• _Collected material_
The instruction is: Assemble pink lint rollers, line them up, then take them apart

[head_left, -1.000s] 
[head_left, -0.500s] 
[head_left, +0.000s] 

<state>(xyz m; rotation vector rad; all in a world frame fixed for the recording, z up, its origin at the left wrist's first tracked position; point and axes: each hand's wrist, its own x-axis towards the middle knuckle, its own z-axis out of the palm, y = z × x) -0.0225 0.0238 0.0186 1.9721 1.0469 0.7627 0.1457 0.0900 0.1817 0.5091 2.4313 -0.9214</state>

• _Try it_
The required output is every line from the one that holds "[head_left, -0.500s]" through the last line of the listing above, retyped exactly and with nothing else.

• _Solution for this problem_
[head_left, -0.500s] 
[head_left, +0.000s] 

<state>(xyz m; rotation vector rad; all in a world frame fixed for the recording, z up, its origin at the left wrist's first tracked position; point and axes: each hand's wrist, its own x-axis towards the middle knuckle, its own z-axis out of the palm, y = z × x) -0.0225 0.0238 0.0186 1.9721 1.0469 0.7627 0.1457 0.0900 0.1817 0.5091 2.4313 -0.9214</state>

The submitted response is complete.